Tripod – Nomadic Housing Vehicle by Paul Nichols
Aiming to solve the problem of temporary housing being built and torn down as the emerging BRIC nations build up their urban environments, Nichols devised a vehicle that doubles as a temporary housing structure for migrant workers.
The vehicle features extruded sections of triangular ‘bricks’ along its body panels, which can be used and expanded in a modular way so the structure can fit on a variety of plots. The construction companies would subsidize the innovative solution so their workers can use and move them to other sites.
Range Rover Contrast by Inna Schadikin
Russian-born Schadikin created this self-explanatory Range Rover concept, which blends natural elements with technical, modern with traditional. “Russia is a country full of contrasts,” Schadikin notes, “and this is what my theme is about.”

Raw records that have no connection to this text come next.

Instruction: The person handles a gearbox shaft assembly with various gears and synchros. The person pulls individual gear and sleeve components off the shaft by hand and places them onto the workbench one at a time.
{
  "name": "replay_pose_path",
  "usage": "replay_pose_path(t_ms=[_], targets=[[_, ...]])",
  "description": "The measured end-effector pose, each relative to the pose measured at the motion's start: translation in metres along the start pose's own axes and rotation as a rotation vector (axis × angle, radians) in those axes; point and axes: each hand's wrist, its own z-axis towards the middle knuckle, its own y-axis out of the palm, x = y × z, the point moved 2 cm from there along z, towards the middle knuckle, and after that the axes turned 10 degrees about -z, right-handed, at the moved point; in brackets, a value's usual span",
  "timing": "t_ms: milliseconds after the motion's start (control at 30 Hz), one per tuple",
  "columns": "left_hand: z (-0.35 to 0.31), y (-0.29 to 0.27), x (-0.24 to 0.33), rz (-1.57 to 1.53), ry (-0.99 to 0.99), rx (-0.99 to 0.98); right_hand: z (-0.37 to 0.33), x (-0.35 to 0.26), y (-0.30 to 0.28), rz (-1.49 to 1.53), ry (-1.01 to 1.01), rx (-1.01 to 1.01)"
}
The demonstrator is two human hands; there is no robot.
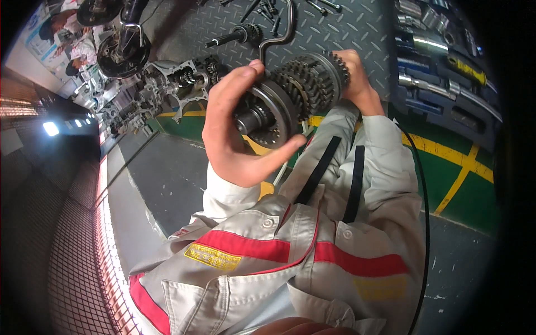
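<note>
A gearbox shaft (304,86) with several toothed gears and a wide ring at its near end is held up in front of me, lying roughly level. Round the ring end curl the fingers and thumb of my left hand (231,128). My right hand (357,78) grips the far end by the large gear; its fingertips are partly hidden behind the teeth. Beyond the gears, a thinner splined shaft with a gear (237,36) lies on the tread-plate bench top (340,34). A bent metal rod (290,25) rests close to it.
Several bolts (267,10) lie at the bench's far side. An opened gearbox housing (178,84) stands to the left. On the right is a tool case (446,95) with sockets and ratchets. A black cable (425,223) hangs at my right. Other people (84,44) are at the far left.
</note>
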Motion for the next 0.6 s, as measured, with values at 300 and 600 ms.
replay_pose_path(t_ms=[300, 600], targets=[[0.009, 0.001, 0.008, -0.062, -0.011, 0.086, 0.002, 0.005, -0.002, 0.080, -0.036, -0.013], [0.014, 0.020, -0.005, -0.277, 0.021, 0.108, 0.002, 0.008, -0.001, 0.151, -0.063, -0.018]])
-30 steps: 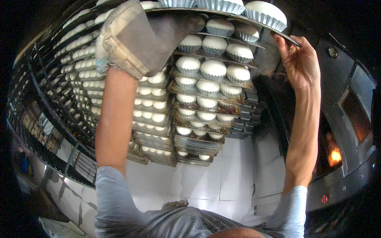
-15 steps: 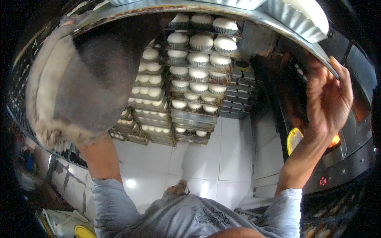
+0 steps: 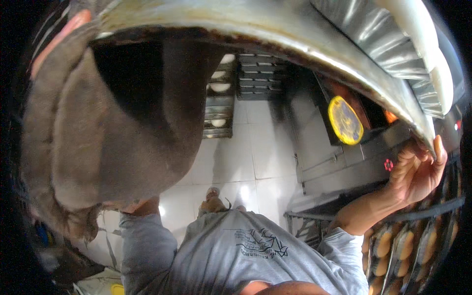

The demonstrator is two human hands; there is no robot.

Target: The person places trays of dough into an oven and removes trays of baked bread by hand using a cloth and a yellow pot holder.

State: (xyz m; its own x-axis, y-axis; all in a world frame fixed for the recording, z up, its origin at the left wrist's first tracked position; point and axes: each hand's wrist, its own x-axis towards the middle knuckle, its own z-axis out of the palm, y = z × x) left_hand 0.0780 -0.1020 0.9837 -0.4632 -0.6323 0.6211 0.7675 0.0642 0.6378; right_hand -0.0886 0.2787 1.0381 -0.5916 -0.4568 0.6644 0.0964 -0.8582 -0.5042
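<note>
Raised in front of me is a metal tray (image 3: 206, 19) with a browned, worn edge, held at both sides. Fluted tins (image 3: 368, 44) of white dough (image 3: 418, 24) stand on its right part; the rest of its top runs out of view. My left hand (image 3: 73, 29) grips the tray's left end through a thick grey-brown cloth (image 3: 128, 142), which hangs down and hides most of that hand; only fingers show past its upper edge. At the right corner, the bare fingers and thumb of my right hand (image 3: 418, 169) pinch the tray's rim.
Lower right, a rack (image 3: 423, 211) holds rows of browned buns (image 3: 381, 243). A round yellow-rimmed object (image 3: 345, 120) is beside a dark oven front with an orange glow (image 3: 391, 116); a red knob (image 3: 388, 164) sits lower. Dough trays (image 3: 219, 105) and dark slotted trays (image 3: 260, 73) stand beyond the tiled floor (image 3: 236, 162).
My view has turned right, so most of the dough racks have left it and the bun rack shows. The tray looms larger and lower, with my right hand lower and slightly farther right.
</note>
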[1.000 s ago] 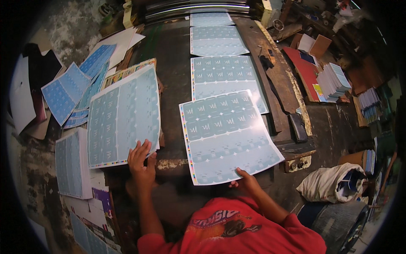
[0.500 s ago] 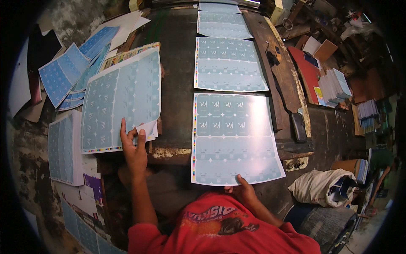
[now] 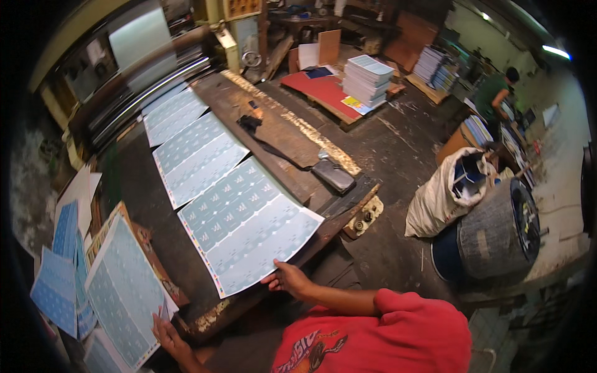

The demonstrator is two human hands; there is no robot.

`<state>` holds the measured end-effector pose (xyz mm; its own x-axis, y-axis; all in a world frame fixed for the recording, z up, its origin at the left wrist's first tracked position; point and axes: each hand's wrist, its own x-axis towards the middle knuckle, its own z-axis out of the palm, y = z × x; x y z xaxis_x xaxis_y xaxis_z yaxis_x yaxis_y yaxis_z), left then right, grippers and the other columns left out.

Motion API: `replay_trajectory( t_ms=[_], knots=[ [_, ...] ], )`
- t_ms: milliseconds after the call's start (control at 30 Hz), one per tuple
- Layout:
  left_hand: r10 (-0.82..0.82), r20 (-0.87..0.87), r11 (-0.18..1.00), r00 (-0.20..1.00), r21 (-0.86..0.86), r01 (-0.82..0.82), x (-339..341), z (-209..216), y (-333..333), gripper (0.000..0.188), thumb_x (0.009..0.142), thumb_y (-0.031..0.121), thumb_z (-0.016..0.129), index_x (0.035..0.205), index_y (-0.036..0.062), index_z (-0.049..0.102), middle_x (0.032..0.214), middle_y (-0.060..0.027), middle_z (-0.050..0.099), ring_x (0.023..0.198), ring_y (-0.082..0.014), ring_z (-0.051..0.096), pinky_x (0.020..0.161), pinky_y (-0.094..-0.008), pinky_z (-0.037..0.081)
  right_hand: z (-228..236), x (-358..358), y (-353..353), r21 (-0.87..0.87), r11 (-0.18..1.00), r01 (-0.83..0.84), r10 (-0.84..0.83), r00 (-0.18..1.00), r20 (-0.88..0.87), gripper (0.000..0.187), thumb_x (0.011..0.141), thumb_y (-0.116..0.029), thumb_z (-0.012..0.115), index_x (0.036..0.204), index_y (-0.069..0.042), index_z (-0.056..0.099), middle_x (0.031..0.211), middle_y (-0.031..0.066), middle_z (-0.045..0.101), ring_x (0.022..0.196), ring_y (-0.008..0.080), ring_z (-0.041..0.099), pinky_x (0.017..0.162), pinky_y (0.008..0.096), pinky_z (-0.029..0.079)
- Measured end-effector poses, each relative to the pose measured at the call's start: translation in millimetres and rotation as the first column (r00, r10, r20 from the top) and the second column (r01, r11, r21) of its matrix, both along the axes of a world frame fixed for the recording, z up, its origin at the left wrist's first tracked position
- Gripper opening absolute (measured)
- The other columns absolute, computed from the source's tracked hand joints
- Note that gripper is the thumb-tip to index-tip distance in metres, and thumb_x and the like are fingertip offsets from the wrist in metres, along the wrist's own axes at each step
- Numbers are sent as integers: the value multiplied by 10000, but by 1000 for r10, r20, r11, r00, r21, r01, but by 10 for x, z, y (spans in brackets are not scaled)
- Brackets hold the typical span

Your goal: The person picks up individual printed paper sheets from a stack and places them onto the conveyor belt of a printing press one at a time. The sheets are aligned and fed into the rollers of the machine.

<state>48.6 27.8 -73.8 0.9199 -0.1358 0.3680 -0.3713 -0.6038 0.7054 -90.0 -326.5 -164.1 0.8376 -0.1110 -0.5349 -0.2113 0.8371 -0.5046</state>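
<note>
One blue-green printed sheet (image 3: 249,227), centre of the frame, flat on a dark desk (image 3: 165,239), lower edge pinched between the thumb and bent fingers of the right hand (image 3: 287,278); further sheets (image 3: 199,158) in a row toward metal rollers (image 3: 186,71), upper left. One pile of similar sheets (image 3: 124,292), lower left, left hand (image 3: 171,340) at its right edge, fingers loosely bent, whether gripping cannot be told. Also one pale sack (image 3: 435,193) beside a dark drum (image 3: 491,239), right, and one paper stack (image 3: 367,81), upper right of centre.
</note>
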Motion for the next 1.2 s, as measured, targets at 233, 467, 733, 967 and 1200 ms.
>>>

She therefore combined two different form languages and materials to illustrate this. A wooden ‘skin’ represents traditional Russia and a static form language, which contrasts with the more futuristic, pure and graphical form language inspired by the Russian space industry.
Lexus LF-Zero by Jan P Rosenthal
The Lexus LF-Zero – one of two concepts on show to be created from folding techniques – was born from Rosenthal’s desire to find a new design approach.
Developed in a zero-sketch design process, the body is made from single rectangular aluminum and wood sheets using a waste-free alternative production system developed by London-based company RoboFold.
Reflecting the production process in the design, both the wood and aluminum add new elements to the L-Finesse design language. The raw surface edges and Origami-like geometries are in contrast to conventional free form cars currently available.
Inner City Vehicle by Seongjun ‘Sean’ Ko
This project proposes a future inner city vehicle that is not only environmentally acceptable, but also capable of shaping a deeper emotional relationship between the people and the environment.
The four passenger vehicle acts as a ‘mobile pavilion’, where people can interact with the urban environment; an ‘urban cocoon’ where people can relax and enjoy the comfortable ride; and a ‘classic yet modern’ shape, which can be a part of the urban landscape.
Autonomously powered by hydrogen fuel cell technology, the interior space – inspired by sliced sculptures – is flexible and variable.
Echoes of Time by Janina Oberdorfer
Echoes of Time is an emotional and multidimensional visual and sensory experience developed using augmented reality. Inspired by a prism, which refracts and divides ‘white light’ into its DNA colors – red, green and blue – the design acts like a “visual perfume,” Oberdorfer says.
Using projection, the surroundings enter the exterior shape of the concept and are displayed along the faceted prism panels at the side of the vehicle.
The pattern and color movement enables the vehicle to react like a momentary sculpture, projecting the user’s moods along the exterior of the vehicle.
Frame+Twist by Jeehoon Shin
Frame+Twist explores a new type of vehicle/zone/experience where the driver can see and feel the world from a creative angle. The vehicle functions as a frame that enables the driver to twist the virtual world with augmented reality, changing the scenery around him.
The interior features multiple driving positions to allow the driver choose between driving positions to literally change driving perspectives to maximize the ‘perception change’ experience. Multi-driving seats allow the driver to enjoy the virtual experience either alone or together with friends.
Cubie by Haitao Qi
Haitao Qi’s Cubie in-city carpooling system aims to combat the increasing problem of traffic congestion in urban areas. This more efficient method of transport also features an interior with more in-car activities to make the best use of time.
The Cubie is effectively a slow moving public or private space, which can be used in an assortment of different ways.